Department of Molecular and Integrative Physiology, Beckman Institute for Advanced Science and Technology, University of Illinois at Urbana-Champaign, Illinois, 61801, Urbana, USA.
Department of Biochemistry, Program in Biophysics and Computational Biology, National Center for Supercomputing Applications, University of Illinois at Urbana-Champaign, Illinois, 61801, Urbana, USA.
J Biomed Semantics. 2021 Jul 21;12(1):14. doi: 10.1186/s13326-021-00243-3.
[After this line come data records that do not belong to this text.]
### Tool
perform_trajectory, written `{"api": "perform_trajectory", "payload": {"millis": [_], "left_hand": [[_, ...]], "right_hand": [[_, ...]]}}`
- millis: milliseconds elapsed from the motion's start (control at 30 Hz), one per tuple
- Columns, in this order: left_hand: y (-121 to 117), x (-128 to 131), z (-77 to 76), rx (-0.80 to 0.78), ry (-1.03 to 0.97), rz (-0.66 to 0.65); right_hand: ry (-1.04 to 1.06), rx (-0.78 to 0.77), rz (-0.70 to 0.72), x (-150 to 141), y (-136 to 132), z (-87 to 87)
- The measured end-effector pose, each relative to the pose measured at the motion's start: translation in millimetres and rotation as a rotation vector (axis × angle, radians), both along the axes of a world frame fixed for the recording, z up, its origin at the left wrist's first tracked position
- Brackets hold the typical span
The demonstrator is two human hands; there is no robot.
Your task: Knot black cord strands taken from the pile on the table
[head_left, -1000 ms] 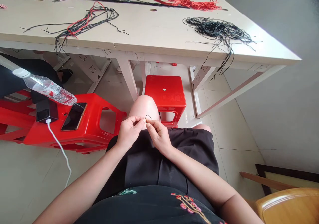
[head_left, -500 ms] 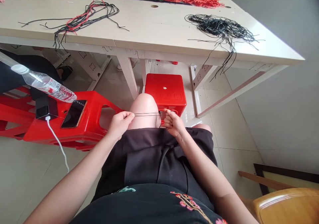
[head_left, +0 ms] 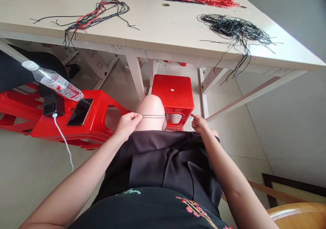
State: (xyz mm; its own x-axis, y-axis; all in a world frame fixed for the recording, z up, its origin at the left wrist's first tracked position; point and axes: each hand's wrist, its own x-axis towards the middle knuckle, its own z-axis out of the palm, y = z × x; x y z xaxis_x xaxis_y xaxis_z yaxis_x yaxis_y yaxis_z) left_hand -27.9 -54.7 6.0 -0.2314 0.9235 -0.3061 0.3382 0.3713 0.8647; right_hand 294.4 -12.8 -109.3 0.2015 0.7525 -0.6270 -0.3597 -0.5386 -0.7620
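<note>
We see the left hand (head_left: 128, 123) pinching a thin black cord (head_left: 153, 115) between thumb and fingers; the right hand (head_left: 199, 122), mostly curled, one finger extended, meets it, its grip unclear to us. Their spread apparently keeps two strands straight across the knee (head_left: 150, 104), before the desk (head_left: 158, 25).

Nearer than the table (head_left: 163, 25), the left hand (head_left: 128, 123) hides part of the thin cord (head_left: 153, 115), and what seems a chair (head_left: 300, 213) is cut off.
</note>
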Motion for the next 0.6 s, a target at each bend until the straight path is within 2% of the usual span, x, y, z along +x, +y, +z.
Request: {"api": "perform_trajectory", "payload": {"millis": [200,300,367,467,600], "left_hand": [[0,-1,-0.5,-0.010,0.012,-0.012],[0,-1,0.8,-0.016,0.013,-0.020],[0,-2,2.0,-0.020,0.013,-0.026],[1,-1,4.0,-0.029,0.013,-0.033],[1,2,7.3,-0.031,0.016,-0.038]], "right_hand": [[-0.260,-0.050,0.032,2,2,-10.3],[-0.432,0.004,0.032,0,0,-5.2],[-0.555,0.076,0.029,-9,-1,4.4],[-0.697,0.231,0.062,-45,-1,26.3],[-0.778,0.466,0.168,-124,-5,55.5]]}}
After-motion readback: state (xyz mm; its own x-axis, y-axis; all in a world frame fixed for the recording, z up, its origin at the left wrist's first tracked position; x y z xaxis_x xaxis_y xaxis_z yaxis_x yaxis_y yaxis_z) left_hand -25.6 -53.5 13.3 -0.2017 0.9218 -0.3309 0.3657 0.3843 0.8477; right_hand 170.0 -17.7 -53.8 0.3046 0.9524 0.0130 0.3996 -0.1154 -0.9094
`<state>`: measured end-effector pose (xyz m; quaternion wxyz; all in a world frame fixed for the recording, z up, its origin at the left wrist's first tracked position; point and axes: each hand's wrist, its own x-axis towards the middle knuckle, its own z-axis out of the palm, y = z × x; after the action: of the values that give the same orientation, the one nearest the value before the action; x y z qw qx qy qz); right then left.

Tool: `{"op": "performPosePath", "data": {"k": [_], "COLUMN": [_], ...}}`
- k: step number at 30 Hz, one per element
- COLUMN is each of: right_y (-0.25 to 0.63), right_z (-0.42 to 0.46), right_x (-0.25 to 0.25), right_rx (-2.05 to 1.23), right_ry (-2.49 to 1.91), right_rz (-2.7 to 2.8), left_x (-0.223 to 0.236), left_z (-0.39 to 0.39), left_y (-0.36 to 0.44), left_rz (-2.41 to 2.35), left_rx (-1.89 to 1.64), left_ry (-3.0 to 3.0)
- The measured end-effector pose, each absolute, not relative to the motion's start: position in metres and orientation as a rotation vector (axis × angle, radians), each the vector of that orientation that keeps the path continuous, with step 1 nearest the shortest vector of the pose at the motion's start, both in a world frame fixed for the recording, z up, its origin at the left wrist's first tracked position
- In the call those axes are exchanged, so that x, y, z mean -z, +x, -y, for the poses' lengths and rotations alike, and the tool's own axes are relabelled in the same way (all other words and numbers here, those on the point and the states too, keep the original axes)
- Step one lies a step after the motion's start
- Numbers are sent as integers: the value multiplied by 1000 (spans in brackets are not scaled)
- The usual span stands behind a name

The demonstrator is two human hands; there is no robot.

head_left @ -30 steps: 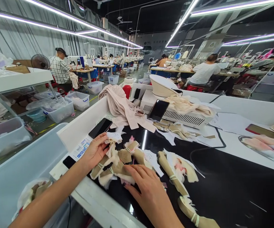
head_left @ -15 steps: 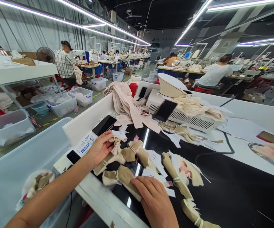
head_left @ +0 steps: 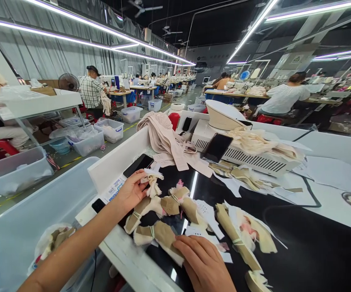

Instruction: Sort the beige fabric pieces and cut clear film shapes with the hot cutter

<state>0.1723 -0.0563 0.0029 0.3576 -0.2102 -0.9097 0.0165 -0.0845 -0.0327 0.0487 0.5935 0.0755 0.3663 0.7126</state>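
Note:
Several beige fabric bundles tied with rubber bands lie on the black table top (head_left: 300, 251). My left hand (head_left: 132, 190) pinches the top of one bundle (head_left: 151, 182) near the table's left edge. Lower down, my right hand (head_left: 204, 265) lies with fingers curled on the end of another bundle (head_left: 160, 235) at the near edge. Between the two hands sits a further bundle (head_left: 175, 202). Two more bundles (head_left: 233, 231) lie to the right of my right hand.
A phone (head_left: 138, 165) lies beside my left hand and another phone (head_left: 217, 147) leans on a white machine (head_left: 248, 156). Folded beige cloth (head_left: 160, 132) is piled behind. A clear bin (head_left: 17, 227) stands left of the table. People sit at other tables behind.
My right hand has drawn back toward the near edge, pulling one bundle away from the pile. The left hand keeps its pinch on the upper bundle. The view has shifted slightly.

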Motion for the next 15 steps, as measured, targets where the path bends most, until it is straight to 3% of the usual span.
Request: {"op": "performPosePath", "data": {"k": [8,15], "right_y": [167,168], "right_z": [53,54], "right_x": [-10,-12], "right_rx": [-8,60], "right_ry": [-499,-496], "right_rz": [2296,2320], "left_x": [-73,-73], "left_z": [36,60], "left_y": [-90,-102], "left_rz": [-856,-1139], "left_rx": [-1696,-1532], "left_ry": [341,707]}}
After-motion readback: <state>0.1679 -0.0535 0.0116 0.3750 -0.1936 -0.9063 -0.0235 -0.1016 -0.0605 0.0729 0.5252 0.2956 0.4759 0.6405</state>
The revolution in molecular biology has shown how protein function and structure are based on specific sequences of amino acids. Thus, an important feature in many papers is the mention of the significance of individual amino acids in the context of the entire sequence of the protein. MutationFinder is a widely used program for finding mentions of specific mutations in texts. We report on augmenting the positive attributes of MutationFinder with a more inclusive regular expression list to create ResidueFinder, which finds mentions of native amino acids as well as mutations. We also consider parameter options for both ResidueFinder and MutationFinder to explore trade-offs between precision, recall, and computational efficiency. We test our methods and software in full text as well as abstracts.
We find there is much more variety of formats for mentioning residues in the entire text of papers than in abstracts alone. Failure to take these multiple formats into account results in many false negatives in the program. Since MutationFinder, like several other programs, was primarily tested on abstracts, we found it necessary to build an expanded regular expression list to achieve acceptable recall in full text searches. We also discovered a number of artifacts arising from PDF to text conversion, which we wrote elements in the regular expression library to address. Taking into account those factors resulted in high recall on randomly selected primary research articles. We also developed a streamlined regular expression (called "cut") which enables a several hundredfold speedup in both MutationFinder and ResidueFinder with only a modest compromise of recall. All regular expressions were tested using expanded F-measure statistics, i.e., we compute F for various values of where the larger the value of β the more recall is weighted, the smaller the value of β the more precision is weighted.
ResidueFinder is a simple, effective, and efficient program for finding individual residue mentions in primary literature starting with text files, implemented in Python, and available in SourceForge.net. The most computationally efficient versions of ResidueFinder could enable creation and maintenance of a database of residue mentions encompassing all articles in PubMed.
分子生物学的革命表明,蛋白质的功能和结构是基于氨基酸的特定序列。因此,在许多论文中,一个重要的特征是提到蛋白质整个序列中单个氨基酸的重要性。MutationFinder 是一个广泛用于在文本中查找特定突变的程序。我们报告了通过增加更全面的正则表达式列表来增强 MutationFinder 的积极属性,从而创建了 ResidueFinder,它可以找到天然氨基酸和突变的提及。我们还考虑了 ResidueFinder 和 MutationFinder 的参数选项,以探索精度、召回率和计算效率之间的权衡。我们在全文和摘要中测试了我们的方法和软件。
我们发现,在论文的全文中提到残基的格式比摘要中要多得多。如果不考虑这些多种格式,程序中会出现许多假阴性。由于 MutationFinder 与其他几个程序一样,主要在摘要上进行了测试,我们发现有必要构建一个扩展的正则表达式列表,以在全文搜索中获得可接受的召回率。我们还发现了一些由 PDF 到文本转换引起的伪影,我们在正则表达式库中编写了一些元素来解决这些问题。考虑到这些因素,在随机选择的主要研究文章中实现了高召回率。我们还开发了一种简化的正则表达式(称为“cut”),它可以在 MutationFinder 和 ResidueFinder 中实现数百倍的速度提升,而召回率的损失很小。所有的正则表达式都使用扩展的 F 度量统计进行了测试,即我们为不同的值计算 F,其中值越大,召回率的权重越大,值越小,精度的权重越大。
ResidueFinder 是一个简单、有效和高效的程序,用于从文本文件开始在主要文献中查找单个残基提及,它用 Python 实现,并在 SourceForge.net 上提供。ResidueFinder 最具计算效率的版本可以实现创建和维护一个包含 PubMed 中所有文章的残基提及数据库。